Collected material: Begin

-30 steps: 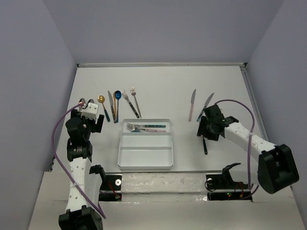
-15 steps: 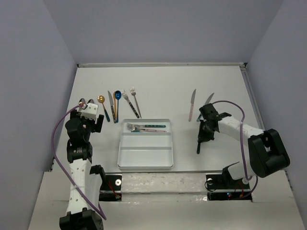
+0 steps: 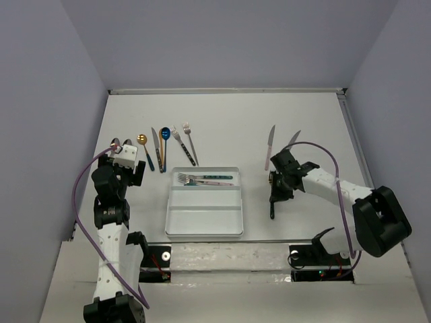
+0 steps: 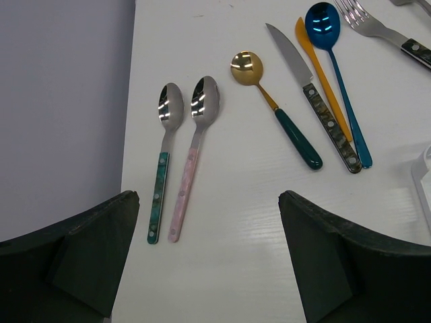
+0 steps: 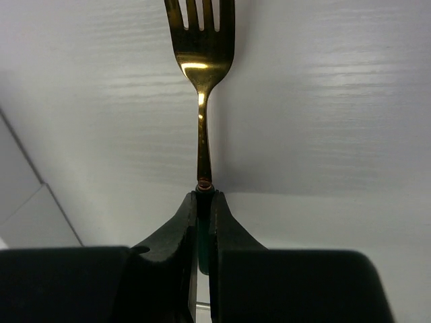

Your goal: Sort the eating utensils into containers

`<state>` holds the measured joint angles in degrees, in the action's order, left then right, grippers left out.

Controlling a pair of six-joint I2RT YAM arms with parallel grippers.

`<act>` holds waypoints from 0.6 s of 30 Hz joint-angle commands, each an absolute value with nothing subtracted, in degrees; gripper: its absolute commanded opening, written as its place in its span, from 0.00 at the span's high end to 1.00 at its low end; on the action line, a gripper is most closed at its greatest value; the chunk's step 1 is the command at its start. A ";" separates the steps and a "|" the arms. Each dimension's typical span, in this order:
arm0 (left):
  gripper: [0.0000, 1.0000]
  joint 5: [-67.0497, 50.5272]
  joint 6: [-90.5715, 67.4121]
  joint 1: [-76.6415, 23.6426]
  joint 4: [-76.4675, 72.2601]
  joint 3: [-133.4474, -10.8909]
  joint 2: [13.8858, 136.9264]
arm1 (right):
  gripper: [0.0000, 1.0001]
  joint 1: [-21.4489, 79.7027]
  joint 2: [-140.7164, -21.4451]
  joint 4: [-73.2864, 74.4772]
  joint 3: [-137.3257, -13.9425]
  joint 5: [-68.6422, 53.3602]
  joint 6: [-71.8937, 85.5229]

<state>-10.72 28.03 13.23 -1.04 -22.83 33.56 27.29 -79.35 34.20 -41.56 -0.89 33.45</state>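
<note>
Right wrist is showing the right gripper (image 5: 204, 202), just clamped onto the gold fork (image 5: 201, 60), tines jutting ahead of it, now swinging it toward the white tray (image 3: 202, 225) on its left.

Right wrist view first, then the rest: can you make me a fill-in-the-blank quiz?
The right tool clamps a fork whose head is ____.
The white tray holds ____ forks, both in its farthest compartment.
In front of the open left tool lie two silver spoons, one handle teal, the other ____.
Missing: gold; two; pink.
</note>
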 commanded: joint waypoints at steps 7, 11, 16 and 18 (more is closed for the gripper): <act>0.01 -9.58 27.16 13.45 -3.96 -22.24 33.05 | 1.00 40.16 -69.26 35.86 -51.14 14.67 30.42; 0.01 -9.76 27.16 13.45 -4.04 -22.41 33.49 | 1.00 50.06 -73.29 32.54 -61.06 21.87 20.16; 0.01 -7.83 26.98 13.45 -4.04 -22.24 33.49 | 1.00 59.67 -85.14 20.23 -71.09 27.16 -9.27; 0.01 -7.04 27.59 13.45 -3.78 -22.15 33.31 | 1.00 61.17 -92.70 18.46 -75.66 24.80 -18.40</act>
<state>-9.13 27.59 13.23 -1.06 -22.83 33.65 57.47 -82.89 27.62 -68.99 22.70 7.03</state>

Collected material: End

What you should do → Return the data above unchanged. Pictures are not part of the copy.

Solution →
-30 steps: 
-15 steps: 
+0 steps: 
+0 steps: 
+0 steps: 

Your goal: Sort the eating utensils into containers

`<state>` holds the measured joint angles in degrees, in the action's order, left then right, grippers left out.

Controlling a pair of six-joint I2RT YAM arms with parallel grippers.

`<act>` holds waypoints from 0.6 s of 30 Hz joint-angle commands, each an absolute value with nothing subtracted, in degrees; gripper: its absolute commanded opening, written as its place in its span, from 0.00 at the span's high end to 1.00 at its low end; on the action line, a gripper is most closed at its greatest value; the chunk's step 1 is the command at its start. A ";" separates the steps and a "|" the arms. Each dimension's typical span, in this order:
arm0 (left):
  gripper: [0.0000, 1.0000]
  joint 5: [-67.0497, 50.5272]
  joint 6: [-90.5715, 67.4121]
  joint 1: [-76.6415, 23.6426]
  joint 4: [-76.4675, 72.2601]
  joint 3: [-133.4474, -10.8909]
  joint 2: [13.8858, 136.9264]
arm1 (right):
  gripper: [0.0000, 1.0001]
  joint 1: [-21.4489, 79.7027]
  joint 2: [-140.7164, -21.4451]
  joint 4: [-73.2864, 74.4772]
  joint 3: [-137.3257, -13.9425]
  joint 5: [-68.6422, 53.3602]
  joint 6: [-71.8937, 85.5229]

<state>-10.72 28.03 13.23 -1.04 -22.83 33.56 27.29 -79.35 34.20 -41.56 -0.89 33.45</state>
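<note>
Right wrist is showing the right gripper (image 5: 204, 202), just clamped onto the gold fork (image 5: 201, 60), tines jutting ahead of it, now swinging it toward the white tray (image 3: 202, 225) on its left.

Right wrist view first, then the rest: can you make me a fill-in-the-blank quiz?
The right tool clamps a fork whose head is ____.
The white tray holds ____ forks, both in its farthest compartment.
In front of the open left tool lie two silver spoons, one handle teal, the other ____.
Missing: gold; two; pink.
</note>
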 commanded: joint waypoints at steps 7, 11, 16 and 18 (more is closed for the gripper): <act>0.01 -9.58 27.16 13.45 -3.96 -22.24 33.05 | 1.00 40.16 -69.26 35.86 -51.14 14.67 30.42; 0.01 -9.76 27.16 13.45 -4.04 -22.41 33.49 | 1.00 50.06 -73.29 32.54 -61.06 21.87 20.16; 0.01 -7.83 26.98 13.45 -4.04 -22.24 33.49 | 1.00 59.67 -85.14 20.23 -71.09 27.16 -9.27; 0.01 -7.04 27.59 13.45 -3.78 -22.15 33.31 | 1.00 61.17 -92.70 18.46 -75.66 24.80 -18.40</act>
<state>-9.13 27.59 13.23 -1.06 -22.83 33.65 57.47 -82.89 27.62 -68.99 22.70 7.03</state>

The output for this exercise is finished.